Another route often taken is that of crowdfunding. This can be a simpler procedure but do not underestimate the amount of time and effort required. Often this route can provide the best valuation for your business, but it is very important not to over value or to over promise and under deliver. Crowdfunding works best for B2C business that normal small investors can relate to. One major benefit is that no individual investor has, or feel they have, any particular influence over the company – just make sure you go for the nominee shareholder structure.

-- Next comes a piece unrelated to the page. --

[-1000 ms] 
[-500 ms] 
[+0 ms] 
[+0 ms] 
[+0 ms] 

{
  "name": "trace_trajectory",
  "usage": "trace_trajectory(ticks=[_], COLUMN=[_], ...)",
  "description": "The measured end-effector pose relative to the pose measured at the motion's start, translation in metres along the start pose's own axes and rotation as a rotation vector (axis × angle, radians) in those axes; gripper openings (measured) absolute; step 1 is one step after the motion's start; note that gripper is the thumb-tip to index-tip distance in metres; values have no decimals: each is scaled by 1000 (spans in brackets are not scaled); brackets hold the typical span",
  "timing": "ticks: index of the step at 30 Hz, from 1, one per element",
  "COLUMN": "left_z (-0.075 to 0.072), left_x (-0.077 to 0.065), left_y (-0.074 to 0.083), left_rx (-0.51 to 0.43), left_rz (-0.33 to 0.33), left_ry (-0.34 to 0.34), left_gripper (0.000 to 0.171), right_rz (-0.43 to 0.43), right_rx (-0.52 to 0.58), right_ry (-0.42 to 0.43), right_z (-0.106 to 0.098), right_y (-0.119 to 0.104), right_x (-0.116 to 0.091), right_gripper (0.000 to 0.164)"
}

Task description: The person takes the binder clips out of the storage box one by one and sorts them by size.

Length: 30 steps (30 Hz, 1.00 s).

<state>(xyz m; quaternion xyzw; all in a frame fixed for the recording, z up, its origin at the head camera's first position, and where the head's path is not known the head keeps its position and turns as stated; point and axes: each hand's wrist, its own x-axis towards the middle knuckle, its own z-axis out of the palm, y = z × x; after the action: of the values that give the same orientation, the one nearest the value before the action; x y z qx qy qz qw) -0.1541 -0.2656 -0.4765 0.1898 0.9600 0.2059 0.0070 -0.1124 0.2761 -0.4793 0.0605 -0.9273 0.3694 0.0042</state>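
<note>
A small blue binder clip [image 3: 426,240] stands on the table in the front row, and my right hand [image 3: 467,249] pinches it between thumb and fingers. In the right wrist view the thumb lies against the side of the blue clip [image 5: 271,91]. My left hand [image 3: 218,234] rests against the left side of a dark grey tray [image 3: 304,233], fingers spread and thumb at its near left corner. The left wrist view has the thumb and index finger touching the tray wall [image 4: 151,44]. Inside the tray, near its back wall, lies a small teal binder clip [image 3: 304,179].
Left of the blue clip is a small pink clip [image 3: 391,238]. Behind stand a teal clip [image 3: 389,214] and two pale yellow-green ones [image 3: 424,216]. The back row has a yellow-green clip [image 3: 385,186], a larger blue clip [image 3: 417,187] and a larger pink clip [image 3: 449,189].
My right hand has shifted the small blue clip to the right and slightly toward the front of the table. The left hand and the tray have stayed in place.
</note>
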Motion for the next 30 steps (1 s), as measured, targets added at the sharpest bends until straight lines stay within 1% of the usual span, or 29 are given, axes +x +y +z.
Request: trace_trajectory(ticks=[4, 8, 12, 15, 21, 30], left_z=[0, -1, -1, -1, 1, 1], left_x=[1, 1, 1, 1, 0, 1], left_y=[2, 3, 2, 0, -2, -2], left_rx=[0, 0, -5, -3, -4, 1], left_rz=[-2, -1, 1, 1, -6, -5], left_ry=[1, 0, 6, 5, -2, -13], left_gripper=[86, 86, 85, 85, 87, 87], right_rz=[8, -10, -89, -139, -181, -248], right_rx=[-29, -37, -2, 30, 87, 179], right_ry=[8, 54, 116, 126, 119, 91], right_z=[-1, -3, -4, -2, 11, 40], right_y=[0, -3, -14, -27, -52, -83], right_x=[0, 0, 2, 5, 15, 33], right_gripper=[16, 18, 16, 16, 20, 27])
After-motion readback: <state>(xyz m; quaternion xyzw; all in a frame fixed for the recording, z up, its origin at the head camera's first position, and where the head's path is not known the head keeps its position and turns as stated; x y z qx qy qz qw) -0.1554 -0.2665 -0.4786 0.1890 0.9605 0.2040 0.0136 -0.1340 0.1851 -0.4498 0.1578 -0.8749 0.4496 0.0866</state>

The fourth option is getting funding from a venture capital firm. VCs tend to be focussed more on round A or B rather than seed funding as they prefer to invest larger amounts of money. However, more and more VCs are looking at investing smaller amounts in earlier stage businesses. The downside of a VC as an investor is that they will normally negotiate harder which will result in a lower valuation, but the upside is that once they do invest they would normally look to invest in any follow up rounds.

Funding is a complicated topic and is never going to be covered in an 800 word article, or even a 1,500 word article, so the best action is always not just to ask others in startups but also to ask your mentors, advisors and contacts. Only in that way will you as a founder start to understand the options for funding and who best to work with to find the best way forward for you and your business.

Overheard at a startup...

“What Exactly Is SEIS and EIS Tax Relief?” “Do I really need to network?”
This article is part 9 of 26 in the series Overheard at a startup...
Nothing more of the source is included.